PROBLEM STATEMENT. The whole listing below is to be returned without alteration.

━━━━━ SUPPLIED DATA ━━━━━

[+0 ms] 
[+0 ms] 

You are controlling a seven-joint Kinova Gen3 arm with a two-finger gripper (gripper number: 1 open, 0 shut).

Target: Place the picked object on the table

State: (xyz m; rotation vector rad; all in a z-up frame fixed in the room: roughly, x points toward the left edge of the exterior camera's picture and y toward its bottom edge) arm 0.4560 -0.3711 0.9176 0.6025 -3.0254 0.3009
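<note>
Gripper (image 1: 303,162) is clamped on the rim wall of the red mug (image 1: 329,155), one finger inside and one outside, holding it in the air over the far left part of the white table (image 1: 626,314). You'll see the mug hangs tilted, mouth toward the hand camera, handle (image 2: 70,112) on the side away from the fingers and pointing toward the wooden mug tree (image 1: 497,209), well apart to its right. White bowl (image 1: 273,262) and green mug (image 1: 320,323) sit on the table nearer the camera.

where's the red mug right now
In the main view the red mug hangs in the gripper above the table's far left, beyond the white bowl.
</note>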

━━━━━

TASK RESULT.
[+0 ms] 
[+0 ms] 

You are controlling a seven-joint Kinova Gen3 arm with a two-finger gripper (gripper number: 1 open, 0 shut).

Target: Place the picked object on the table

State: (xyz m; rotation vector rad; all in a z-up frame fixed in the room: roughly, x points toward the left edge of the exterior camera's picture and y toward its bottom edge) arm 0.4560 -0.3711 0.9176 0.6025 -3.0254 0.3009
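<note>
Gripper (image 1: 303,162) is clamped on the rim wall of the red mug (image 1: 329,155), one finger inside and one outside, holding it in the air over the far left part of the white table (image 1: 626,314). You'll see the mug hangs tilted, mouth toward the hand camera, handle (image 2: 70,112) on the side away from the fingers and pointing toward the wooden mug tree (image 1: 497,209), well apart to its right. White bowl (image 1: 273,262) and green mug (image 1: 320,323) sit on the table nearer the camera.

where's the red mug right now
In the main view the red mug hangs in the gripper above the table's far left, beyond the white bowl.
</note>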

This completes the response to the exercise.